Congressional District 3 is one of roughly six competitive seats Democrats are hoping to flip this cycle. The others include another Long Island seat — Congressional District 4 — held by Republican Rep. Anthony D’Esposito and a couple of seats in the Hudson Valley — Congressional Districts 17 and 19 — held by GOP Reps. Mike Lawler and Marc Molinaro respectively.

Yang said those contests could determine whether or not House Democratic Minority Leader Hakeem Jeffries becomes speaker.

“There’s at least half a dozen highly competitive toss-up congressional races,” Yang said. “You could make the argument that control of the US House of Representatives, and whether or not Hakeem Jeffries is speaker, comes down to New York State.”

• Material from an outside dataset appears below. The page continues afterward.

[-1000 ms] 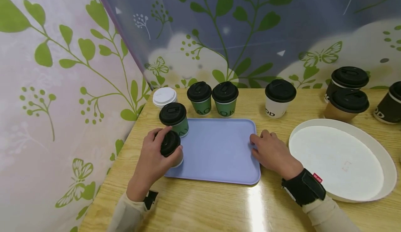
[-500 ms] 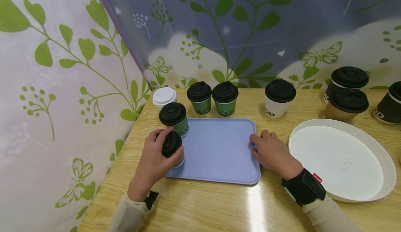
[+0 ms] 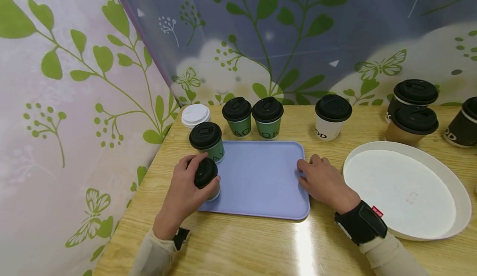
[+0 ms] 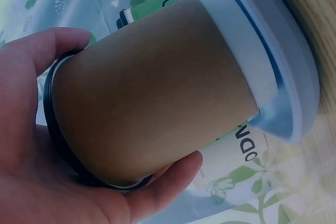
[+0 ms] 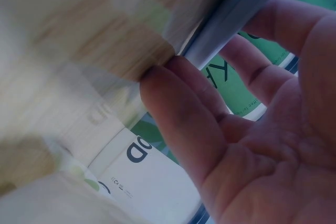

But whether or not Democrats can flip those seats in-part depends on the outcome of a do over of 2022’s redistricting process ordered by New York’s top court in a December ruling

The court ordered the state’s bipartisan Independent Redistricting Commission to draw new lines by Feb. 28 — the lines will then go to the Democrat-controlled state legislature for approval. If legislature twice rejects the commission’s plans or the commission fails to submit a plan, it then takes over the process and redraws the lines itself.

Smikle said he believes the new lines will give Democrats a slight edge.

“I do feel that ultimately, they may benefit Democrats, even slightly better than in 2022, if not substantially,” he said. “And so [that’s] not to say that they are seats for Democrats to lose, it is still going to be incredibly competitive.”